TOUGH GUY’S DEMISE: If you wanted to see Icon Condi pushed, you had to watch Fox this past Sunday. On Fox News Sunday, Tony Snow and Brit Hume pushed the untouchable Rice—pushed her hard about the report that someone inside the Bush Admin had “outed” Joe Wilson’s wife. Indeed, the pair of scribes played bad cop/bad cop; first Hume pushed, then Snow pushed harder. Eventually, Snow elicited the most striking statement from Rice. He repeatedly asked how Bushmen reacted when this story appeared in July. Were White House officials upset by the story? Finally, Icon Condi said this:

SNOW: But there was nobody at the White House at the time who was saying, “Oh, we’ve got a problem here?”

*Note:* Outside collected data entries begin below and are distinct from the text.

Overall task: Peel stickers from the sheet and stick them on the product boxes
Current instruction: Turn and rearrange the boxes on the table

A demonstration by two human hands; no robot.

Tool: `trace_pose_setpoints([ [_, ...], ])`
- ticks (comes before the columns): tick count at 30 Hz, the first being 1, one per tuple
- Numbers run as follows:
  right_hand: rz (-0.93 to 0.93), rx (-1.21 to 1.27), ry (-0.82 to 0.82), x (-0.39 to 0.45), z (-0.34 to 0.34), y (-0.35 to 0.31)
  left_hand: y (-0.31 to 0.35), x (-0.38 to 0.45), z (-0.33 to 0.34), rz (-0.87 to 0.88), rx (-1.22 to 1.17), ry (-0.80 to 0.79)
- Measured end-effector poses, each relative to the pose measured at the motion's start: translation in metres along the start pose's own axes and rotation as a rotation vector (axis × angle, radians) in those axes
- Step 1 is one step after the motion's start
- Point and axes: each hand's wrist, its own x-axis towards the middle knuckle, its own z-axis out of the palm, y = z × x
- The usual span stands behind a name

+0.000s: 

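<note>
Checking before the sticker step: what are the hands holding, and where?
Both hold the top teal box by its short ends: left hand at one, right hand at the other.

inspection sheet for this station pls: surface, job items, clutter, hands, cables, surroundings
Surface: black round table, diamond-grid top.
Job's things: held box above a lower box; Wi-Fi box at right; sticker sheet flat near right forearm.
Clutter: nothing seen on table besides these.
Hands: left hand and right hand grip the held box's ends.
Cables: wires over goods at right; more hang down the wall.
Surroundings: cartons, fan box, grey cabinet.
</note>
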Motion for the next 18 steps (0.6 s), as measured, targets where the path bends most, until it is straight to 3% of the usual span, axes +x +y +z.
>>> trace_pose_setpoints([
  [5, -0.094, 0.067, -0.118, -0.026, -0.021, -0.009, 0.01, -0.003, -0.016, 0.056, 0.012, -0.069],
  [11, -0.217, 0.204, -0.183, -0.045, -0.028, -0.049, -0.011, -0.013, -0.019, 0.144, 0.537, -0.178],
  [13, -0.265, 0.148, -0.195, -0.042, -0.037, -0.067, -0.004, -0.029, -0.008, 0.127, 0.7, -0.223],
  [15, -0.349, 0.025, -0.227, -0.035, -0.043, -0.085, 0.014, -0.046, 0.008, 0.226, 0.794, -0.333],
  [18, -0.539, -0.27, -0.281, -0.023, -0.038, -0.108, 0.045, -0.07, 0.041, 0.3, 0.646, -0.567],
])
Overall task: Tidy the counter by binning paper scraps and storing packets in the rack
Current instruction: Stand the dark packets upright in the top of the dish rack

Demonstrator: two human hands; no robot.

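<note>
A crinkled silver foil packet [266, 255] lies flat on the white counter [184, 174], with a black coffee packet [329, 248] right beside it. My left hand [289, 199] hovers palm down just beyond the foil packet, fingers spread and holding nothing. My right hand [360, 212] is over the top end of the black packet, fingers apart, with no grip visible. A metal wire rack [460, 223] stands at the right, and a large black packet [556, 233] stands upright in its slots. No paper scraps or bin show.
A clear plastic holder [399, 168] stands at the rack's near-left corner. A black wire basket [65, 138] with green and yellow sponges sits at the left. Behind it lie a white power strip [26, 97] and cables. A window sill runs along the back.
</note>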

RICE: Tony, I don’t remember any such conversation.

Weird, isn’t it? Back in July, Bob Novak reported that “senior officials” had leaked a CIA operative’s name. A mini-flap blew up in the press. And Rice couldn’t recall any White House official voicing a word of concern.

Yes, Snow and Hume pushed hard this day. As Josh Marshall did in a Monday post, we’ll show you their questions in full:

HUME: Former Ambassador Joseph Wilson, who was asked to inquire in Africa about what Saddam Hussein might have been doing there in terms of acquiring nuclear materials, ended up with his wife’s name in the paper as a CIA person. There are now suggestions that the name and her identity and her CIA work had been revealed by the White House. What do you know about that?

RICE: I know nothing of any such White House effort to reveal any of this, and it certainly would not be the way that the president would expect his White House to operate. My understanding is that, in matters like this, as a matter of routine, a question like this is referred to the Justice Department for appropriate action, and that's what's going to be done.

SNOW: Well, when the story came out—his wife’s name is in the paper—was it known in the White House that she was a CIA employee?

RICE: I’m not going to go into this, Tony, because the problem here is this has been referred to the Justice Department. I think that’s the appropriate place—

SNOW: Well, but it is revealing, or it’s important to figure out what the White House reaction was at the time. For years and years and years, for instance, the administrations chased Phillip Agee all around the globe because he had revealed the name of a CIA officer. This is a grave offense, if you have CIA officers. Was there, at least within the White House, a gasp when somebody said, “Uh oh?” And if so, did the White House take any action, back then in June, when the story appeared?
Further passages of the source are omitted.